_What the task asks_
Report back every line in the data that includes the string "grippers".

===== Dataset excerpt =====

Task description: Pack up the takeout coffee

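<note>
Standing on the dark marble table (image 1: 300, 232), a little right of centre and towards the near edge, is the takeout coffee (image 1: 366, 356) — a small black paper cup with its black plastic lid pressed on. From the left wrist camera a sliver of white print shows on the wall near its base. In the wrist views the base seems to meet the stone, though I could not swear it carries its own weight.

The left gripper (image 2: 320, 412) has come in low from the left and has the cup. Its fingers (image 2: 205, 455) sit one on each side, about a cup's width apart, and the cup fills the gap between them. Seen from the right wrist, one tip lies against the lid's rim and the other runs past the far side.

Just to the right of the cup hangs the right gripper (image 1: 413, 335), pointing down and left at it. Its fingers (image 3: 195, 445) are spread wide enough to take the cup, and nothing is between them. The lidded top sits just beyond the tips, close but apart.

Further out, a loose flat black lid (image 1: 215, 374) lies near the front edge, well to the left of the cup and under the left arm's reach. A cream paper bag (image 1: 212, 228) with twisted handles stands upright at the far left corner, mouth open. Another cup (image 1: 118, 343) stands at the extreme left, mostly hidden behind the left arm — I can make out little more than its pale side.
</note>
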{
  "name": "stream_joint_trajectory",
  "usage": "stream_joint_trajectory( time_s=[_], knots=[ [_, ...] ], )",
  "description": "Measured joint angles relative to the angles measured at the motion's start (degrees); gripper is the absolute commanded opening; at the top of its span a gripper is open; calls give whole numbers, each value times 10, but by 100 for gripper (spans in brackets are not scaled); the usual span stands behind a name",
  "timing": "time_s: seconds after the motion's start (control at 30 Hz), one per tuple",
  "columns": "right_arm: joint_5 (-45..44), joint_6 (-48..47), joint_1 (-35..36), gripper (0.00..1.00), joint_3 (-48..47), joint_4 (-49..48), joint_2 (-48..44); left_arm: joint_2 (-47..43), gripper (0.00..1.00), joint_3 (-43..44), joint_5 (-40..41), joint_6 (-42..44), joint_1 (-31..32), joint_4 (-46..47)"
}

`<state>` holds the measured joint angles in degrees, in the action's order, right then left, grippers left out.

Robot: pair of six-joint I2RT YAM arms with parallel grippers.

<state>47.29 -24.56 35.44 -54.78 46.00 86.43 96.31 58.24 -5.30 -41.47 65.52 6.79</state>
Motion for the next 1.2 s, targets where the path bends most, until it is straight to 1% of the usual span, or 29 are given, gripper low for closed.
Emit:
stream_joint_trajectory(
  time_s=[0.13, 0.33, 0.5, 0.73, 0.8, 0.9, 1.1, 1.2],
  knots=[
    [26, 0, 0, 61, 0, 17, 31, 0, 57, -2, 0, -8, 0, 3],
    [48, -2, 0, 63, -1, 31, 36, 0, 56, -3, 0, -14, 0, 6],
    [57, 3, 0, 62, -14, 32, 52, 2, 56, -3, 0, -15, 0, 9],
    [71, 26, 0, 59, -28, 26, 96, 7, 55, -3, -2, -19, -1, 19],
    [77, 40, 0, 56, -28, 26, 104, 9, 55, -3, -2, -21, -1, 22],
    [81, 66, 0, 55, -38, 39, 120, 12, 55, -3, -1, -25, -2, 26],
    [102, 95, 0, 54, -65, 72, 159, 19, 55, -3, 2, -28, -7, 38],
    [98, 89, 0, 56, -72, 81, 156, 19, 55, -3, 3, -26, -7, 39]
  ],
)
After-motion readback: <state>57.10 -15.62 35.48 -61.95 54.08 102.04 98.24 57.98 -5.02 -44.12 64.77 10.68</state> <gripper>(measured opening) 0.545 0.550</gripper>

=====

_Answer to this task_
`<state>` holds the measured joint angles in degrees, in the action's order, right then left, grippers left out.
Robot: pair of six-joint I2RT YAM arms with parallel grippers.

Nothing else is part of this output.